Page contents not supported in other languages.
From Wikipedia, the free encyclopedia

Source for 1986 congestive collapse[edit]

For https://en.wikipedia.org/wiki/Network_congestion#Congestive_collapse Reference from the horse’s mouth, Van Jacobson: https://ee.lbl.gov/papers/congavoid.pdf

“ In October of ’86, the Internet had the first of what became a series of ‘congestion col-lapses’. During this period, the data throughput from LBL to UC Berkeley (sites separatedby 400 yards and two IMP hops) dropped from 32 Kbps to 40 bps. We were fascinated bythis sudden factor-of-thousand drop in bandwidth and embarked on an investigation of whythings had gotten so bad. In particular, we wondered if the 4.3BSD(Berkeley UNIX)TCPwas mis-behaving or if it could be tuned to work better under abysmal network conditions.The answer to both of these questions was “yes”.” — Preceding unsigned comment added by 174.242.79.227 (talk) 01:58, 22 January 2020 (UTC)[reply]

Reference incorporated. Thanks for the suggestion. ~Kvng (talk) 15:38, 22 November 2022 (UTC)[reply]


[Network Congestion] Avoidance[edit]

I'd like to take umbrage with the statement that "The prevention of network congestion and collapse requires... End-to-end flow control mechanisms designed into the end points which respond to congestion and behave appropriately".

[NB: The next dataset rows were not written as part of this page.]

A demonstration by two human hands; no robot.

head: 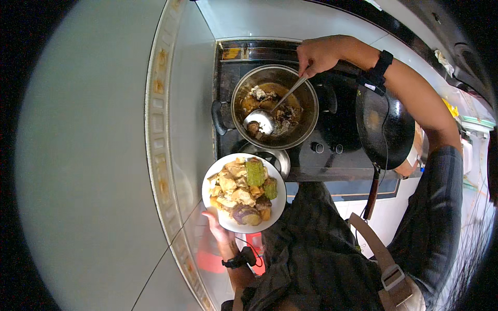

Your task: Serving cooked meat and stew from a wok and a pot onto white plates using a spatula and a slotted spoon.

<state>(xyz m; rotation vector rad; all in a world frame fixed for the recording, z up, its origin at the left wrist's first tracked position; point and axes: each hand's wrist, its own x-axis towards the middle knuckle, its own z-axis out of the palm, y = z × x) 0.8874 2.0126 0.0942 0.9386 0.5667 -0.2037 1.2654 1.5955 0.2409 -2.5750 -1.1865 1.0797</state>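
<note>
My left hand [220, 229] holds a white plate [212, 167] from below at its near left edge, so most of the fingers are hidden. Chunks of pale cooked food [229, 182], two green vegetable pieces [255, 173] and a purple-skinned slice [247, 215] are heaped on it. Over the far side of a steel pot [313, 116], my right hand [317, 56] grips the handle of a metal ladle [260, 119]. The ladle's bowl rests low inside the pot, among brown broth with bits of food [290, 114].
The pot stands on a black cooktop [330, 155], beside a tiled wall [186, 116] on the left. A black wok [383, 132] sits on the right, its handle [372, 198] jutting towards me. A round metal lid or dish [284, 161] lies partly under the plate.
</note>
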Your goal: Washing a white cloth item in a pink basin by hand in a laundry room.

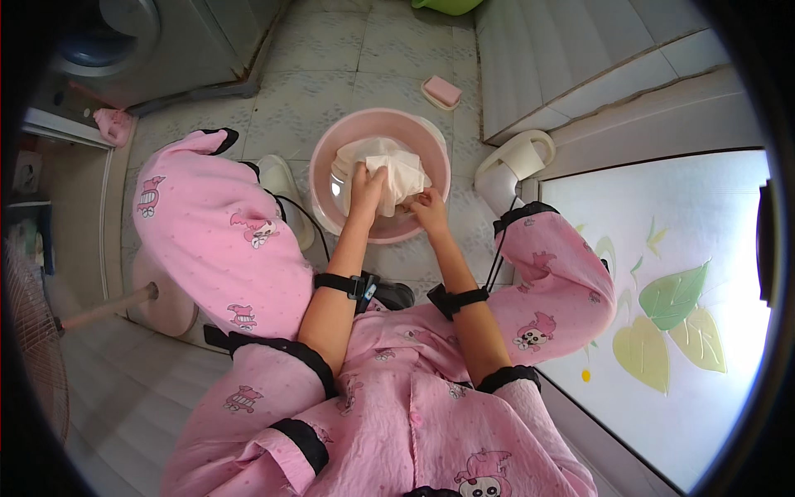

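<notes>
A pink plastic basin (319, 146) stands on the tiled floor in front of me, between my feet. Inside it lies a wet, cream-white cloth (380, 149), bunched up in some water. My left hand (367, 189) grips a raised fold of the cloth near the middle of the basin, thumb and fingers around it. At the basin's right side my right hand (428, 208) pinches the lower right edge of the same cloth. Part of the fingers of both hands is hidden by cloth.
Beyond the basin lies a pink soap bar (443, 91) in a dish. A front-loading washing machine (180, 56) stands back left, with a pink bottle (113, 127) near it. A fan (37, 335) is at left, a frosted door panel (658, 248) at right. A green container (447, 5) shows at the top.
</notes>
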A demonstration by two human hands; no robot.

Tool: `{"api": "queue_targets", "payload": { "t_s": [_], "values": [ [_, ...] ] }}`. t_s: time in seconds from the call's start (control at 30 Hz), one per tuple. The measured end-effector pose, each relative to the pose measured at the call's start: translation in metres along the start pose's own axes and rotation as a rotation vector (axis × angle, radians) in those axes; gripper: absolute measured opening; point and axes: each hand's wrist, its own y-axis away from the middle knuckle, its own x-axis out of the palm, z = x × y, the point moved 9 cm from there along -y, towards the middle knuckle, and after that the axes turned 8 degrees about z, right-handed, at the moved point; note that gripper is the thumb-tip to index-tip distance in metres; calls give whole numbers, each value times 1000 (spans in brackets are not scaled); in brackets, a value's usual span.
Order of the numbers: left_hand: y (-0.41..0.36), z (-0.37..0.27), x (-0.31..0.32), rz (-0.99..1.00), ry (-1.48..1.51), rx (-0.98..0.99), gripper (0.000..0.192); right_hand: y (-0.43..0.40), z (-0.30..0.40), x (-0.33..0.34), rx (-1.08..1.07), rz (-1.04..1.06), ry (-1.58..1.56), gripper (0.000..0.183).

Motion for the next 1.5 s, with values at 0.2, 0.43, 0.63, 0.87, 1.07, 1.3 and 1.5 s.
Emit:
{"api": "queue_targets", "payload": {
  "t_s": [0.2, 0.43, 0.63, 0.87, 1.07, 1.3, 1.5],
  "values": [
    [9, 2, 30, 165, 390, -136, 53, -4, -1, -5, 195, -35, -575, 35],
    [4, 17, 11, 102, -580, 41, 69, -2, 10, -17, 187, -18, -650, 39],
    [1, 24, -7, -37, -155, -93, 34, -5, 24, -18, 138, 19, -780, 36],
    [-2, 53, -20, -227, 144, 72, 31, 6, 89, 15, -180, -197, 127, 20],
    [39, 41, 60, 106, 1045, -467, 41, 32, 139, 82, -620, -33, 1080, 28],
    [14, 48, 43, 130, 953, -409, 51, 0, 143, 68, -560, -85, 1287, 37],
    [36, 52, 86, 276, 955, -578, 54, -6, 131, 46, -384, -78, 1320, 28]
  ]
}}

The example I offer in support of this taking of umbrage is ATM's Usage Parameter Control (and Network Parameter Control) where the only requirement on the end points relates to the source, which must not exceed bandwidth and jitter (delay-variation/burstiness) limits in transmission, and only then to prevent the UPC/NPC functions delaying or discarding some of its transmissions to enforce conformance to the traffic contract. To ensure congestion avoidance, it is also necessary to ensure that shared resources, e.g. switch output buffers, are not oversubscribed by the set of connections routed through them and thus, e.g., liable to overflow, but neither the source nor the destination end point respond to congestion; rather, the actions of the source are entirely proactive. Thus congestion avoidance can be done by predicting the loads on these resources from, e.g., the bandwidths and jitter. However, this prediction of the effect of a connection on congestion is either an off-line function, e.g. at system design time in reliable real-time systems, or a function of connection admission control, and thus not "designed into the end points".

A similar approach is taken in AFDX, where the source limits transmission by a Bandwidth Allocation Gap (BAG), and switches police traffic to the BAG and an allowed jitter tolerance on a per Vlink basis, to ensure that the bandwidths of the switch outputs are not oversubscribed and the switch buffers should not or cannot (depending on the rigor of the prediction method, which is not given in the ARINC 664P7 standard) overflow.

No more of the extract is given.